The data should be transcribed in its entirety, word for word.

+++

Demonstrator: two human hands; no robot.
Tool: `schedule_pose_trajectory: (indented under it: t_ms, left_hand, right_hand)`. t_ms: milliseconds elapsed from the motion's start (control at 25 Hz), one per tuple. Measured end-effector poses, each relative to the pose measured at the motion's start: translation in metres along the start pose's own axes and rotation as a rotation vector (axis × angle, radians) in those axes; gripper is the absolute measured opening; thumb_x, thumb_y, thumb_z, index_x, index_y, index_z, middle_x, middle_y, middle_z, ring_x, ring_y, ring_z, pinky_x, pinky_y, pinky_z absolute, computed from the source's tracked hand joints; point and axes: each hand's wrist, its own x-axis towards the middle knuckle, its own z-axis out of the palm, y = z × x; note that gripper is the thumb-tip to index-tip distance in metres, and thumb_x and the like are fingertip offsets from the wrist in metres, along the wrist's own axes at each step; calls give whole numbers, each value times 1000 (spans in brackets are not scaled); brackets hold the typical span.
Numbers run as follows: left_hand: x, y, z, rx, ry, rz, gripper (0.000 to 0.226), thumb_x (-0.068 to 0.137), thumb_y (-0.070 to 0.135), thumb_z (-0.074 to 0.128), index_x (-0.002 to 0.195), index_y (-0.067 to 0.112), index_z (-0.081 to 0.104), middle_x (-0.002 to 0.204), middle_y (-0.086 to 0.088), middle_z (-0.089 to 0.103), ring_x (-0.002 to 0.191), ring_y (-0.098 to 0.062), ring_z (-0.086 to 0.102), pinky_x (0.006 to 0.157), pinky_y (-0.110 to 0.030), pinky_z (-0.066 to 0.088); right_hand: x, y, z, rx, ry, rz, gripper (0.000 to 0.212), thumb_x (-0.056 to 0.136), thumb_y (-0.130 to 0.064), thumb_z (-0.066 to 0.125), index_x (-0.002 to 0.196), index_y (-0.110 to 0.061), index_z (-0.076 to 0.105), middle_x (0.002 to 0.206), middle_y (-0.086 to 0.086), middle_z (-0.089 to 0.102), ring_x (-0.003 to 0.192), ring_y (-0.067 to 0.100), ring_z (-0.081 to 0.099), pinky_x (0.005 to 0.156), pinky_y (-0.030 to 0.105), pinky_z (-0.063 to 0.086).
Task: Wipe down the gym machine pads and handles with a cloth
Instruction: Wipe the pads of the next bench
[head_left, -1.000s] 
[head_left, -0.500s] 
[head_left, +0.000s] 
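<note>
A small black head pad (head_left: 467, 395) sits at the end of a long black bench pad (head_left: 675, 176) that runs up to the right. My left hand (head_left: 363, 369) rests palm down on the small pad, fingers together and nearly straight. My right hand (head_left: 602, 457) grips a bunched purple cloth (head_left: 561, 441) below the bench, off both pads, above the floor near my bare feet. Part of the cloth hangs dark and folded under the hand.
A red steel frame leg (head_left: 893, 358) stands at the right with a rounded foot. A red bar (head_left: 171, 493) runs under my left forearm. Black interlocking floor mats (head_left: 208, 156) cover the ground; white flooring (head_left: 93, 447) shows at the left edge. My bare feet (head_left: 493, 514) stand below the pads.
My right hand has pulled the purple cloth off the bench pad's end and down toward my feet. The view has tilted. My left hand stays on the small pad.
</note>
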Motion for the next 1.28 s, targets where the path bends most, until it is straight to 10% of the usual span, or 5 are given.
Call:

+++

#### [Written answer]
Demonstrator: two human hands; no robot.
Tool: `schedule_pose_trajectory: (indented under it: t_ms, left_hand, right_hand)`. t_ms: milliseconds elapsed from the motion's start (control at 25 Hz), one per tuple. Measured end-effector poses, each relative to the pose measured at the motion's start: translation in metres along the start pose's own axes and rotation as a rotation vector (axis × angle, radians) in those axes; gripper is the absolute measured opening; thumb_x, thumb_y, thumb_z, index_x, index_y, index_z, middle_x, middle_y, middle_z, ring_x, ring_y, ring_z, pinky_x, pinky_y, pinky_z absolute, computed from the source's tracked hand joints; point and axes: each hand's wrist, its own x-axis towards the middle knuckle, its own z-axis out of the palm, y = z × x; note that gripper is the thumb-tip to index-tip distance in metres, and thumb_x and the like are fingertip offsets from the wrist in metres, along the wrist's own axes at each step; calls give whole numbers, each value times 1000 (spans in brackets are not scaled); brackets hold the typical span.
Numbers run as follows: left_hand: x, y, z, rx, ry, rz, gripper (0.000 to 0.226), thumb_x (-0.068 to 0.137), thumb_y (-0.070 to 0.135), thumb_z (-0.074 to 0.128), index_x (-0.002 to 0.195), index_y (-0.067 to 0.112), index_z (-0.081 to 0.104), middle_x (-0.002 to 0.204), middle_y (-0.086 to 0.088), middle_z (-0.089 to 0.103), ring_x (-0.002 to 0.191), ring_y (-0.098 to 0.062), ring_z (-0.086 to 0.102), pinky_x (0.006 to 0.157), pinky_y (-0.110 to 0.030), pinky_z (-0.066 to 0.088); right_hand: x, y, z, rx, ry, rz, gripper (0.000 to 0.212), thumb_x (-0.056 to 0.136), thumb_y (-0.130 to 0.064), thumb_z (-0.066 to 0.125), index_x (-0.002 to 0.196), index_y (-0.110 to 0.061), index_z (-0.076 to 0.105), middle_x (0.002 to 0.206), middle_y (-0.086 to 0.086), middle_z (-0.089 to 0.102), ring_x (-0.003 to 0.192), ring_y (-0.067 to 0.100), ring_z (-0.081 to 0.099), pinky_x (0.005 to 0.156), pinky_y (-0.030 to 0.105), pinky_z (-0.063 to 0.086).
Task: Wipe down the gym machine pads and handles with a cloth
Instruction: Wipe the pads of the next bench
[head_left, -1.000s] 
[head_left, -0.500s] 
[head_left, +0.000s] 
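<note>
A small black head pad (head_left: 467, 395) sits at the end of a long black bench pad (head_left: 675, 176) that runs up to the right. My left hand (head_left: 363, 369) rests palm down on the small pad, fingers together and nearly straight. My right hand (head_left: 602, 457) grips a bunched purple cloth (head_left: 561, 441) below the bench, off both pads, above the floor near my bare feet. Part of the cloth hangs dark and folded under the hand.
A red steel frame leg (head_left: 893, 358) stands at the right with a rounded foot. A red bar (head_left: 171, 493) runs under my left forearm. Black interlocking floor mats (head_left: 208, 156) cover the ground; white flooring (head_left: 93, 447) shows at the left edge. My bare feet (head_left: 493, 514) stand below the pads.
My right hand has pulled the purple cloth off the bench pad's end and down toward my feet. The view has tilted. My left hand stays on the small pad.
</note>
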Motion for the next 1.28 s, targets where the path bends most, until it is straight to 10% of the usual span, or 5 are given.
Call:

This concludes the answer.